Though it only lasted 100 days, the Rwandan genocide of 1994 brought about the brutal death of between 491,000 and 800,000 Tutsi people. Again, great emphasis was put on the word “enemies” in reference to the dreaded Other. Additional labels, such as “cockroaches” and “devils,” were also used to dehumanize the Tutsi people, and radio programs were reported of Tutsi massacres against the Hutu people that never occurred.
Whether or not he’ll follow in the unholy footsteps of history’s worst, Putin is certainly reading from the same speech notes. Thousands of people have been detained in Russia for protesting the current war – which the Kremlin calls a special military operation to “denazify” Ukraine. Some have been investigated for spreading so-called fake news about the army on social media – a crime now punishable by 15 years in prison. Putin justified his “not-invasion” as an attempt to free ethnic Russians in Ukraine from a Nazi regime and to protect the Russian Orthodox Church from persecution. The army would never attack civilians or cities, Russia said.
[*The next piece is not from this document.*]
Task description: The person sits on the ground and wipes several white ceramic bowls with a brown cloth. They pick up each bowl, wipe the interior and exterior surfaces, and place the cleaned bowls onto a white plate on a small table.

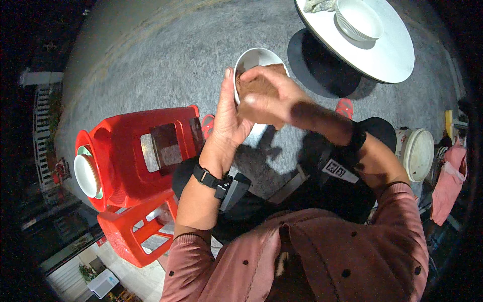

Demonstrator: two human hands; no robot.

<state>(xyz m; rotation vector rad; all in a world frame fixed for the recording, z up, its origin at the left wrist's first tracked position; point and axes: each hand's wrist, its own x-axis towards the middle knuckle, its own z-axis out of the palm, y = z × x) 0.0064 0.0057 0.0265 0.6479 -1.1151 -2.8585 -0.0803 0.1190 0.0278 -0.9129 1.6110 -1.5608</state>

Meanwhile, major cities across Ukraine have suffered multiple bombardments throughout the war. Around 50 schools have been destroyed in Kharkiv, ten people standing in line for bread in Chernihiv were gunned down, and a theater in Mariupol clearly marked as a shelter for civilians containing children was bombed – all by Russian forces. Some might say the foreshadowing suggested by Putin’s rhetoric has already begun.